Content starts

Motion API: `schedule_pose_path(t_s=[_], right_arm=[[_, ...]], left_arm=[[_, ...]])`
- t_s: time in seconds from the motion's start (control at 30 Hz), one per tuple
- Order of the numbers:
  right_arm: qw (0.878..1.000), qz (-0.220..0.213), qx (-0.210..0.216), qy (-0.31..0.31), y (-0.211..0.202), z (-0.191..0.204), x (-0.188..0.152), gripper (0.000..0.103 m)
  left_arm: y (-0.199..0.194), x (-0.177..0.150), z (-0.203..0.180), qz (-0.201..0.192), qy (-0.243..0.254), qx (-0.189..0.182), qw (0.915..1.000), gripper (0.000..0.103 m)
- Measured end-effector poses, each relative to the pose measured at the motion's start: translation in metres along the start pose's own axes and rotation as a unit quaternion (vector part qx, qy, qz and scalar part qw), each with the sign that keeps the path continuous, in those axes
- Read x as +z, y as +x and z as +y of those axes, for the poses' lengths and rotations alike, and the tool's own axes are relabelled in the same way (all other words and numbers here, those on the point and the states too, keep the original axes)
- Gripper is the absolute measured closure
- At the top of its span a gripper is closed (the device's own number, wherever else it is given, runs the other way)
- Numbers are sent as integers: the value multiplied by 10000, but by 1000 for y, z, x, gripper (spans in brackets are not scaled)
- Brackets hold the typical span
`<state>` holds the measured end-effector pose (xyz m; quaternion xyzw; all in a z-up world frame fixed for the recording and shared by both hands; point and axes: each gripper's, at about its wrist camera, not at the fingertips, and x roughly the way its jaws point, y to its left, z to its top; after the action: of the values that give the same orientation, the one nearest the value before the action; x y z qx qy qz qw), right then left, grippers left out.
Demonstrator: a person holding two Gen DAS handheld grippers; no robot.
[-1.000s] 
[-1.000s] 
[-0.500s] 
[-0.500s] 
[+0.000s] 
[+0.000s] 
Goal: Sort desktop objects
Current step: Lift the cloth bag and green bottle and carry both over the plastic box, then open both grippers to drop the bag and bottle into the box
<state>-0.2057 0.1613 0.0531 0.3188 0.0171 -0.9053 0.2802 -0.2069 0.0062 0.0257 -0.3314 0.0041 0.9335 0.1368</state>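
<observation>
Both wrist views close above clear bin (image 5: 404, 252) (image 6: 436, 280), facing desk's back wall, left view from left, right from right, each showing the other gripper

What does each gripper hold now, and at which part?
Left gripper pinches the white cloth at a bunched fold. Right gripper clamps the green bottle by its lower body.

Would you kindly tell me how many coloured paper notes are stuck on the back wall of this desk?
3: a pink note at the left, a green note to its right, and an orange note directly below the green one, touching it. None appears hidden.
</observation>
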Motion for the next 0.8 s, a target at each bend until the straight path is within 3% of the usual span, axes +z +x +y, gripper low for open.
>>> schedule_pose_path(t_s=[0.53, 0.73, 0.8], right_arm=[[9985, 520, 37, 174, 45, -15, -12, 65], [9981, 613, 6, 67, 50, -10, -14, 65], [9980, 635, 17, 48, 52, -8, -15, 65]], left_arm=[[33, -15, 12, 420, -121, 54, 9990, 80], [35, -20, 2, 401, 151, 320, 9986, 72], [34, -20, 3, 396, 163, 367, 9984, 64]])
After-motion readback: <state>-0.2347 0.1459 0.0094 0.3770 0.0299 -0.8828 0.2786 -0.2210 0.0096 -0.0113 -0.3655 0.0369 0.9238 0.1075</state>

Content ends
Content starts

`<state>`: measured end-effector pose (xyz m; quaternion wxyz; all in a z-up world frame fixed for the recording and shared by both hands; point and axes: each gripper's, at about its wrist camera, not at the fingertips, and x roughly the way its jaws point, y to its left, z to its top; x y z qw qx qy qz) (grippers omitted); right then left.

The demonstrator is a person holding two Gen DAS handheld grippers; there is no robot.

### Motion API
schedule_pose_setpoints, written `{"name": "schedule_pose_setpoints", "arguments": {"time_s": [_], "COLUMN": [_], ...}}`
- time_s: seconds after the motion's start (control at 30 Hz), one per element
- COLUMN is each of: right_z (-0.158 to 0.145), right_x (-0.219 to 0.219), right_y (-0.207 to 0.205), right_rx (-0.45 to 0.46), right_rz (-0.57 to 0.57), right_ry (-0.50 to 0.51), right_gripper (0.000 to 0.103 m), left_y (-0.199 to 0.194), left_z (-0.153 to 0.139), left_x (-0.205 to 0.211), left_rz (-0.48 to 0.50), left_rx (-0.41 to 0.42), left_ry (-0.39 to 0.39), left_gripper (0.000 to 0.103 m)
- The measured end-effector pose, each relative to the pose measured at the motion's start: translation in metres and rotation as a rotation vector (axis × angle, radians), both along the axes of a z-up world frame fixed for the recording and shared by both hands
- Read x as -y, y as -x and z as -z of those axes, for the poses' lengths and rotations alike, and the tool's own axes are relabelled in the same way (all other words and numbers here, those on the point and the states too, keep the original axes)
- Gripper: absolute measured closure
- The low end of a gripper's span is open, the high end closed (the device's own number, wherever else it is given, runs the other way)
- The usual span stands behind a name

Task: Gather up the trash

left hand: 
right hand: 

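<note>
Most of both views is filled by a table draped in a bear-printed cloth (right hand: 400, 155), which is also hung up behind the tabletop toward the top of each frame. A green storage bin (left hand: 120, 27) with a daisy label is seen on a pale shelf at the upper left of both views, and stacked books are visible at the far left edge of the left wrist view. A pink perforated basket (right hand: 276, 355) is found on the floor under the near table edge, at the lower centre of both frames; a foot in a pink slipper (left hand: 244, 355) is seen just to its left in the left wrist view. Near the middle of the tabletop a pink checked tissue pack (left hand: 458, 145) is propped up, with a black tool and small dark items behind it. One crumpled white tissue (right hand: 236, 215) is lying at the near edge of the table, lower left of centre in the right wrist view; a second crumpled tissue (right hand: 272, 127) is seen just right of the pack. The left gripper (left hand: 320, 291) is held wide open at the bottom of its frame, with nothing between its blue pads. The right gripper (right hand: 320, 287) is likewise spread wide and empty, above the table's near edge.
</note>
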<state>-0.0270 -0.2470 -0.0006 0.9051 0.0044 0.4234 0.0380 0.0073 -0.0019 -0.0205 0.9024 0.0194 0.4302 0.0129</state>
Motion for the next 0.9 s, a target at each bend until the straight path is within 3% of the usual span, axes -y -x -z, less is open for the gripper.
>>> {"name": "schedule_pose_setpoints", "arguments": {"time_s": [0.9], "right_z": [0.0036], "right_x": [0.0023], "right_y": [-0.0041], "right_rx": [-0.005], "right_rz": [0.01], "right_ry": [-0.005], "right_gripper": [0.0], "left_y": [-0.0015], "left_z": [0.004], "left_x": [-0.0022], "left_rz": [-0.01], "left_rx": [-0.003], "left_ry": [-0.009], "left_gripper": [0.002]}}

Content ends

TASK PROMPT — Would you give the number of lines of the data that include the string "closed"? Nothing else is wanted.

OUTPUT OF THE EXERCISE — 2